# Aim of the task
Once the images are set aside, write out the rest of the records exactly.

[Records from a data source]
⟨

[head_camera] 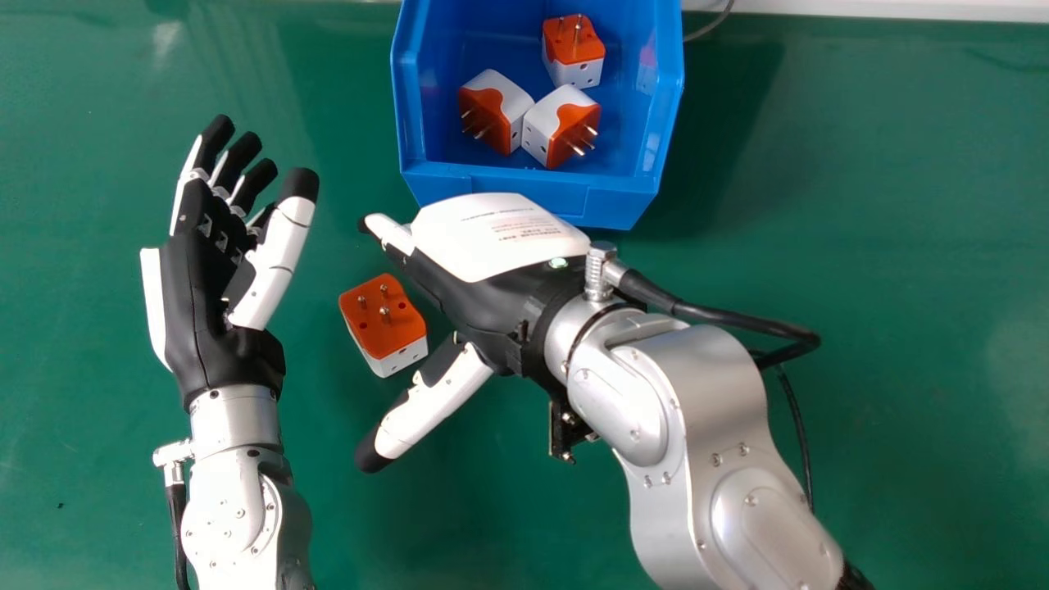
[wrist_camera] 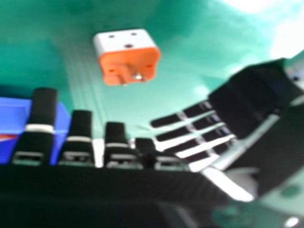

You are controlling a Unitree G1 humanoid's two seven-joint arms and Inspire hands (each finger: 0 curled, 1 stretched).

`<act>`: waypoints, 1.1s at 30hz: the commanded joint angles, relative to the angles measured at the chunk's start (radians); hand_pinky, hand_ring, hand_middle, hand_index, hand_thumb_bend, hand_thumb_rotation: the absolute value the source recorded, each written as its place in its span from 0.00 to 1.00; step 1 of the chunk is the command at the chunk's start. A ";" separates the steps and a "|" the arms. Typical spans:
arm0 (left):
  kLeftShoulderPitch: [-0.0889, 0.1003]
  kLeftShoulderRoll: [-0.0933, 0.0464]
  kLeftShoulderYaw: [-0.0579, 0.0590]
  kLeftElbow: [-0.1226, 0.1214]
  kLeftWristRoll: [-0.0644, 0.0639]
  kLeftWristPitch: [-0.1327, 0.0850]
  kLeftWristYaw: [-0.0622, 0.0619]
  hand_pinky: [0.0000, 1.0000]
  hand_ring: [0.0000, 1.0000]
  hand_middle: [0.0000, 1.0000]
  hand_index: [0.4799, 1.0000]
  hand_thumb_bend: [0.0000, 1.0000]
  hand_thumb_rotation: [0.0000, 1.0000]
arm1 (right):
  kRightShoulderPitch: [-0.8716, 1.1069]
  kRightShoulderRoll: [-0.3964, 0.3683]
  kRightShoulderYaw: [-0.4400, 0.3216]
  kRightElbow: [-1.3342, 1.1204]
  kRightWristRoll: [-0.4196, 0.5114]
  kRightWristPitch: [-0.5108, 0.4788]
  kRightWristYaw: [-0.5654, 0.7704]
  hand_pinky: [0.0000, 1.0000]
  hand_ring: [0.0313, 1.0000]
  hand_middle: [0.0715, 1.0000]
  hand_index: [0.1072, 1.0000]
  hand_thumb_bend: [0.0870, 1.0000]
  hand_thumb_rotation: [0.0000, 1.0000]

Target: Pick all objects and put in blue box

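Observation:
An orange and white plug adapter [head_camera: 383, 315] lies on the green table, prongs up, between the two hands in the head view. My right hand [head_camera: 492, 287] is open beside it, its thumb extended below and to the right of the adapter, not touching it. In the right hand view the adapter [wrist_camera: 126, 57] sits beyond the fingertips of my right hand [wrist_camera: 80, 137]. My left hand [head_camera: 217, 287] rests open at the left. The blue box [head_camera: 533, 184] at the top holds three similar adapters [head_camera: 565, 127].
A grey cable [head_camera: 711, 26] runs beside the box's upper right side. A white edge [head_camera: 869, 10] borders the green table top [head_camera: 901, 205] at the back. In the right hand view my left hand [wrist_camera: 251, 99] stands beyond the right one.

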 commanded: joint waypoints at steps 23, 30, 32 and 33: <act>-0.021 -0.017 0.016 -0.023 0.007 -0.007 0.034 0.74 0.83 0.84 0.69 0.69 0.94 | -0.078 0.040 -0.017 0.165 0.098 -0.036 -0.264 0.68 0.89 0.96 0.94 0.87 0.43; -0.016 -0.017 0.012 -0.031 0.007 -0.002 0.033 0.74 0.82 0.84 0.68 0.70 0.97 | -0.115 0.021 -0.007 0.260 0.171 -0.103 -0.355 0.69 0.90 0.95 0.92 0.86 0.39; -0.014 -0.019 0.011 -0.033 0.007 -0.003 0.034 0.74 0.82 0.84 0.68 0.70 0.98 | -0.123 0.016 -0.004 0.288 0.187 -0.128 -0.380 0.69 0.90 0.95 0.92 0.85 0.38; -0.014 -0.020 0.011 -0.033 0.006 -0.004 0.032 0.74 0.82 0.84 0.68 0.70 0.98 | -0.128 0.016 -0.004 0.306 0.200 -0.141 -0.390 0.69 0.90 0.95 0.92 0.85 0.38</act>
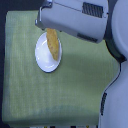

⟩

# Solution to this problem
[head_camera] 
[wrist_camera] 

You are controlling a Unitree G1 humanoid's two seven-joint arms and Inspire hands (each finger: 0 curled, 1 stretched).

`<act>`: waypoints, 1.1s at 30hz: the commanded joint angles, relative to the angles measured at the chunk's start (radians); hand_pinky, hand_ring, hand_middle, hand_index, hand_thumb_bend, hand_thumb_rotation: the absolute value the source recorded, each written as its place in its span from 0.00 to 1.00; step 1 of the chunk is the command at the chunk's start. A ";" separates the steps and a "|" the arms. Typical spans:
arm0 (left):
  kLeftShoulderPitch: [-0.0889, 0.1003]
  kLeftShoulderRoll: [-0.0933, 0.0464]
  kLeftShoulderYaw: [-0.0579, 0.0590]
  kLeftElbow: [-0.1226, 0.1214]
  kLeftWristRoll: [-0.0644, 0.0639]
  kLeftWristPitch: [-0.1327, 0.0850]
  kLeftWristYaw: [-0.0622, 0.0619]
  hand_pinky: [0.0000, 1.0000]
  hand_ring: [0.0000, 1.0000]
  hand_middle: [0.0000, 1.0000]
  hand_index: [0.4799, 1.0000]
  hand_thumb_bend: [0.0000, 1.0000]
  hand_thumb_rotation: [0.0000, 1.0000]
arm1 (right):
  kRightShoulderPitch: [-0.8716, 1.1069]
  kRightShoulderRoll: [-0.3964, 0.3683]
  kRightShoulderYaw: [-0.4400, 0.3216]
  kRightElbow: [-1.3342, 1.1204]
  kRightWristRoll: [-0.4196, 0.5114]
  kRightWristPitch: [-0.5108, 0.4788]
  kRightWristYaw: [-0.5654, 0.7704]
  hand_pinky: [0.0000, 1.0000]
  hand_ring: [0.0313, 1.0000]
  hand_middle: [0.0715, 1.0000]
  hand_index: [0.1072, 1.0000]
  hand_thumb_bend: [0.0870, 1.0000]
  hand_thumb_rotation: [0.0000, 1.0000]

Target: Pick all objects and put in blue box

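Observation:
An orange and white plug adapter [head_camera: 383, 315] lies on the green table, prongs up, between the two hands in the head view. My right hand [head_camera: 492, 287] is open beside it, its thumb extended below and to the right of the adapter, not touching it. In the right hand view the adapter [wrist_camera: 126, 57] sits beyond the fingertips of my right hand [wrist_camera: 80, 137]. My left hand [head_camera: 217, 287] rests open at the left. The blue box [head_camera: 533, 184] at the top holds three similar adapters [head_camera: 565, 127].
A grey cable [head_camera: 711, 26] runs beside the box's upper right side. A white edge [head_camera: 869, 10] borders the green table top [head_camera: 901, 205] at the back. In the right hand view my left hand [wrist_camera: 251, 99] stands beyond the right one.
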
 commanded: joint waypoints at steps 23, 30, 32 and 33: <act>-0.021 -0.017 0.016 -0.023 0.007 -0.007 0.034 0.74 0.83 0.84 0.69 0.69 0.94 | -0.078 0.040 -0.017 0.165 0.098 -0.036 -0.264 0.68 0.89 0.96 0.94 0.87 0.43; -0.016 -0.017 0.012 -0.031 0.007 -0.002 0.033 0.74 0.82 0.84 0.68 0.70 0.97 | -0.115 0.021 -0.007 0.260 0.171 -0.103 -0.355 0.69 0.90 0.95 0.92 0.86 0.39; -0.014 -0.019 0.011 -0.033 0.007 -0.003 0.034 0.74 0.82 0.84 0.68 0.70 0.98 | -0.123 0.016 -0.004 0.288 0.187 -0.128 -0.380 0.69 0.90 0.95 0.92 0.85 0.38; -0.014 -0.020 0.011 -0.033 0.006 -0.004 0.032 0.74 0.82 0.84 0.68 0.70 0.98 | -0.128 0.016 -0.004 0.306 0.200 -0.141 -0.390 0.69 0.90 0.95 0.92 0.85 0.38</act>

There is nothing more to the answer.